**What you need to do**
Return each line of the listing in which the word "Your" appears.

**Excerpted records**
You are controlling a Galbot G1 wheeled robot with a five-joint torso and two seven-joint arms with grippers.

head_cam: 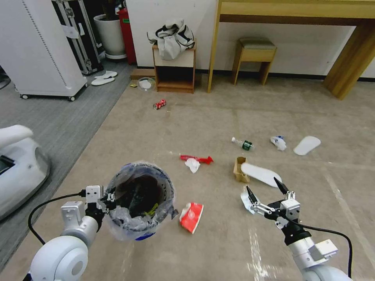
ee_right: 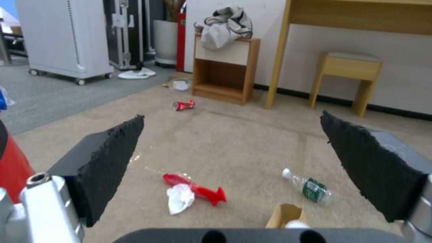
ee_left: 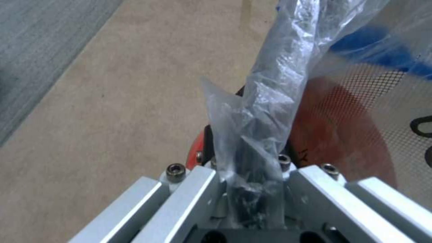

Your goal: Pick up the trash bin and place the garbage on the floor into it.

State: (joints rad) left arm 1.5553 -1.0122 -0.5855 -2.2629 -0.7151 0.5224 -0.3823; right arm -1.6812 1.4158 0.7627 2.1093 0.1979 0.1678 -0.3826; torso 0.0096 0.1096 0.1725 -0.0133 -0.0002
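Bin [head_cam: 140, 201] duty first: I have the left gripper [head_cam: 102, 203] clamped on the rim and its plastic liner [ee_left: 265, 111] at lower left of the head view, with the bin held just above the carpet [head_cam: 218, 113]. My right gripper [head_cam: 265, 191] hovers at lower right, fingers spread wide with nothing between them, near a crumpled white scrap [head_cam: 247, 202]. Litter lies ahead: a red wrapper [head_cam: 191, 216] beside the bin, a red twist with tissue [head_cam: 195, 160] mid-frame, a bottle [head_cam: 244, 144], a carton [head_cam: 240, 169] and a crushed can [head_cam: 159, 104] farther up. I judge collecting has begun; next I need to lower the right gripper onto the nearest piece.
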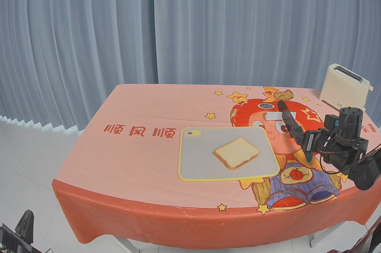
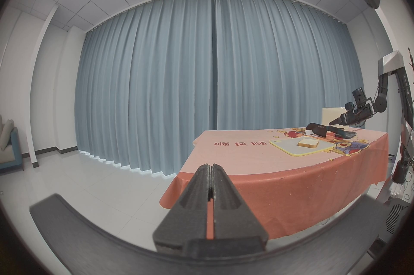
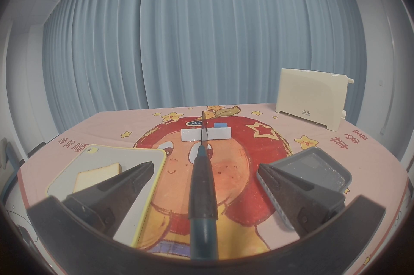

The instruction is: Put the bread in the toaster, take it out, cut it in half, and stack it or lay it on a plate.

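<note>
We seem to be starting the cutting step: our right gripper (image 3: 205,168) stands wide open astride the knife (image 3: 202,198) handle, the bread (image 1: 236,152) on the board (image 1: 198,162) to its left, so next we close and lift.

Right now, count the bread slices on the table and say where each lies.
1. The bread slice lies flat on the cutting board. Another may be hidden inside the toaster.

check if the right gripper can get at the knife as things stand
Probably yes. The right gripper is open, one finger on each side of the knife at its handle, and nothing lies between them.
</note>
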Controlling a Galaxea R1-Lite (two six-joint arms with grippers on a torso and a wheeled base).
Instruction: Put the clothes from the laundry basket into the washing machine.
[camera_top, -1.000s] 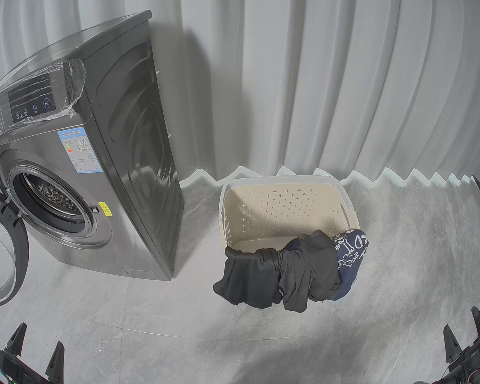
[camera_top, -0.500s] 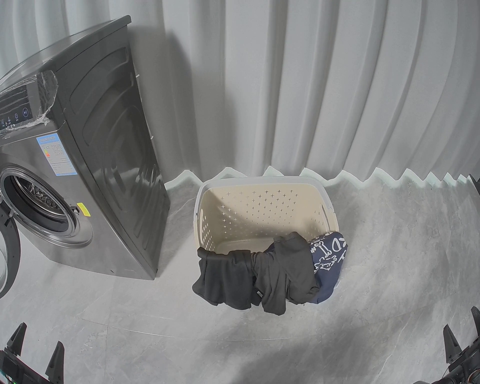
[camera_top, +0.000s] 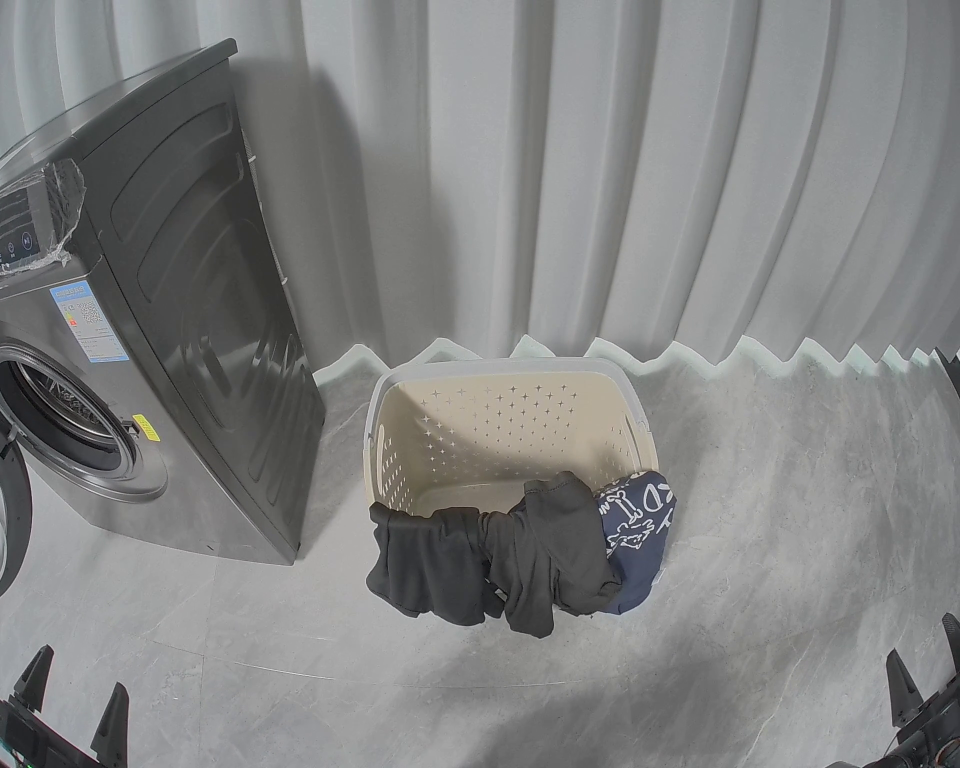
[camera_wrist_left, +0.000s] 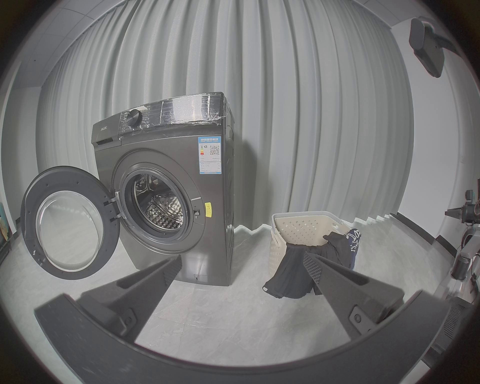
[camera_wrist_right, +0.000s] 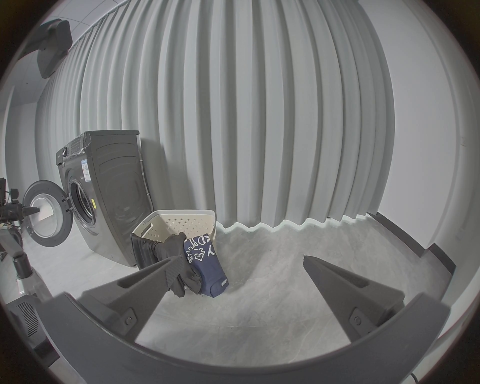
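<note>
Clothes not in my grip: left gripper (camera_wrist_left: 241, 259) and right gripper (camera_wrist_right: 241, 260) sit low over the floor (camera_top: 800, 520), both jaws spread, empty. Ahead, dark clothes (camera_top: 480, 565) and a navy printed garment (camera_top: 635, 535) drape over the laundry basket (camera_top: 500, 368) near rim. Washing machine (camera_top: 200, 300) just left of it, door (camera_wrist_left: 70, 222) swung open. Curtain (camera_top: 600, 180) behind.

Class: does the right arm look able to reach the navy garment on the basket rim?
Likely not yet: bare floor leaves the way free, but the open right gripper sits far from the navy garment.
</note>
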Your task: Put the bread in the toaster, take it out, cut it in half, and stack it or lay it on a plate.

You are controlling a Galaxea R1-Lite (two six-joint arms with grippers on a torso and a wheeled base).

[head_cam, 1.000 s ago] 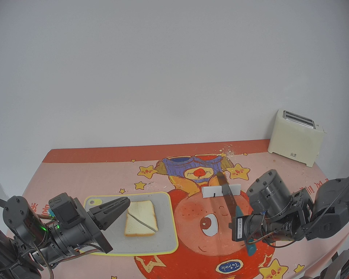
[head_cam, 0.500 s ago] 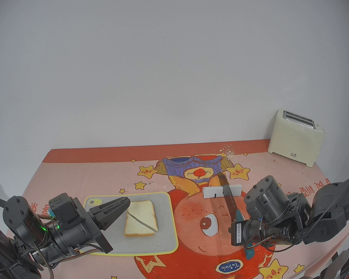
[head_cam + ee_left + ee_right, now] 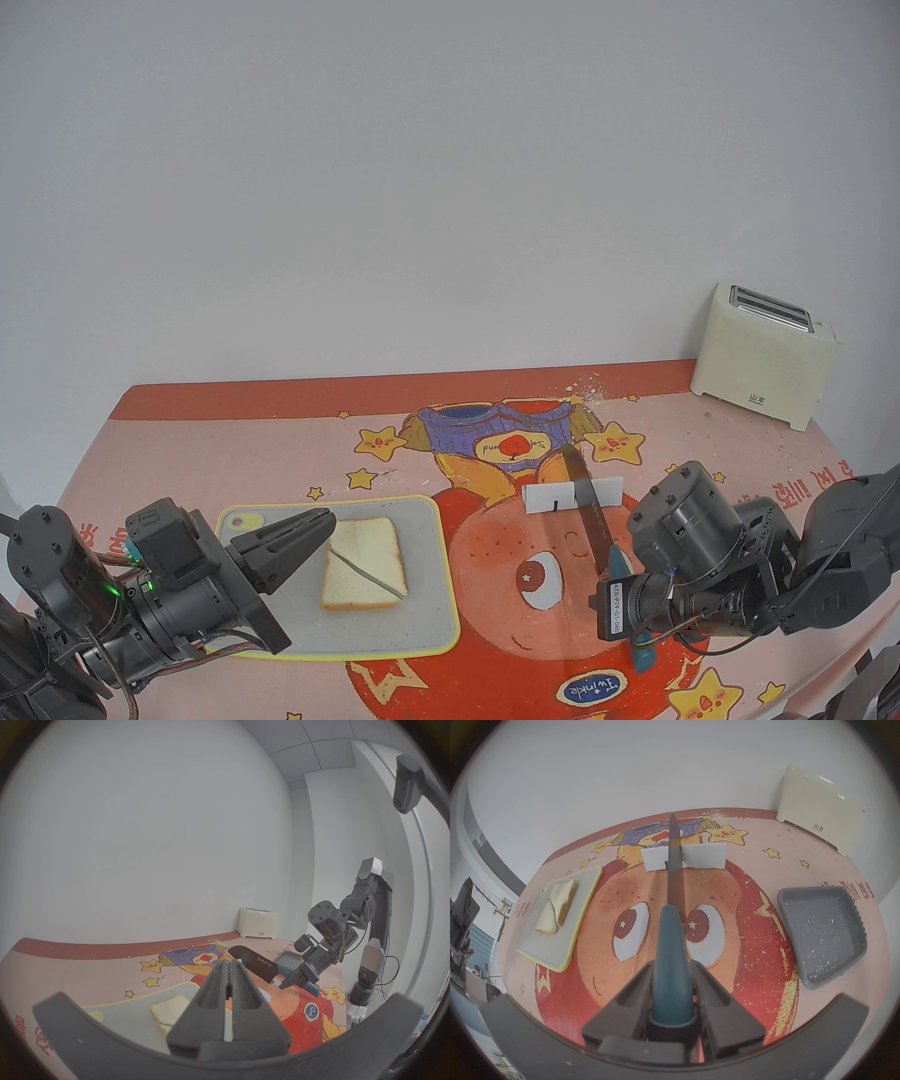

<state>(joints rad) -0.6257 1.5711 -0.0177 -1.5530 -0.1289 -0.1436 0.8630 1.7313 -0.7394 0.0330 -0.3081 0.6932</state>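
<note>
Bread (image 3: 366, 564) lies flat on the cutting board (image 3: 412, 628) at the tabletop's (image 3: 234, 450) near left, cut diagonally from far-left to near-right, halves touching. Left pincer (image 3: 322, 519), pinched together and empty, hovers just left of it. Right pincer (image 3: 614, 583) clamps the knife (image 3: 586, 502), blade pointing away over the white rest (image 3: 605, 489). Open tabletop lies between board and knife.
</note>
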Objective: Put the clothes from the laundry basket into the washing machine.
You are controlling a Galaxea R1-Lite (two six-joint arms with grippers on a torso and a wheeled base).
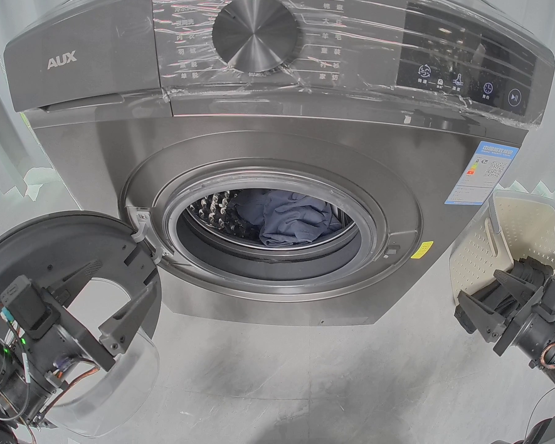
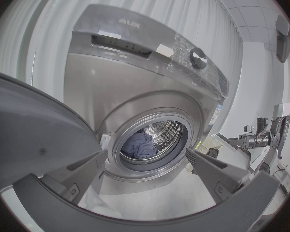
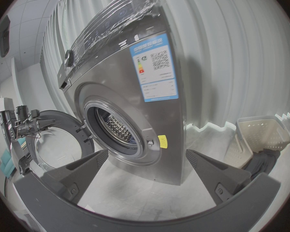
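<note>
the washer [image 1: 277,143] stands ahead on the grey floor [image 1: 302,377], its panel wrapped in clear film. its round door [image 1: 55,248] is swung wide open to the robot's left, hinged at the left of the port. a pale basket [image 1: 524,229] sits tilted on the floor just beside the washer's right side, with a dark cloth [image 3: 262,161] lying at its open side. the left gripper [image 1: 126,277] hangs low in front of the open door, fingers apart, nothing between them. the right gripper [image 1: 478,294] is low on the right, close before the basket, fingers likewise spread and empty. a blue cloth [image 1: 290,217] lies crumpled inside the drum [image 1: 219,208], toward its middle and right.
</note>
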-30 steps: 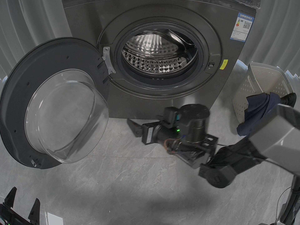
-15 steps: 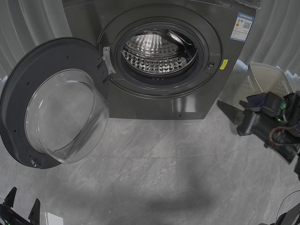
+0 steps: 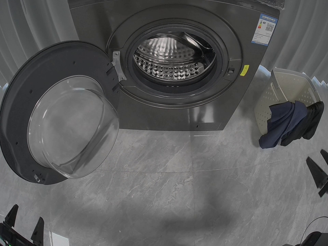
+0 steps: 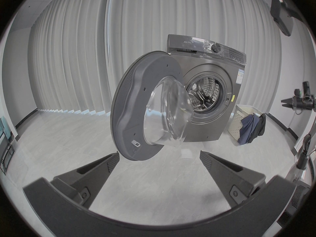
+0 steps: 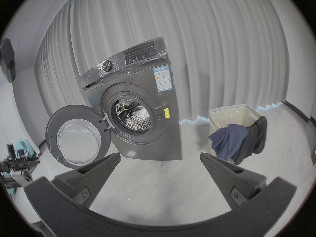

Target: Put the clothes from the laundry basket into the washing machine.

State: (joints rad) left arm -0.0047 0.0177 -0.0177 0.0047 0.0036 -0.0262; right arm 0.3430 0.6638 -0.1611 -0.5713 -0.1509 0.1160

**Answer**
Your goal: Pick up the trash bin and place the garbage on the floor into it.
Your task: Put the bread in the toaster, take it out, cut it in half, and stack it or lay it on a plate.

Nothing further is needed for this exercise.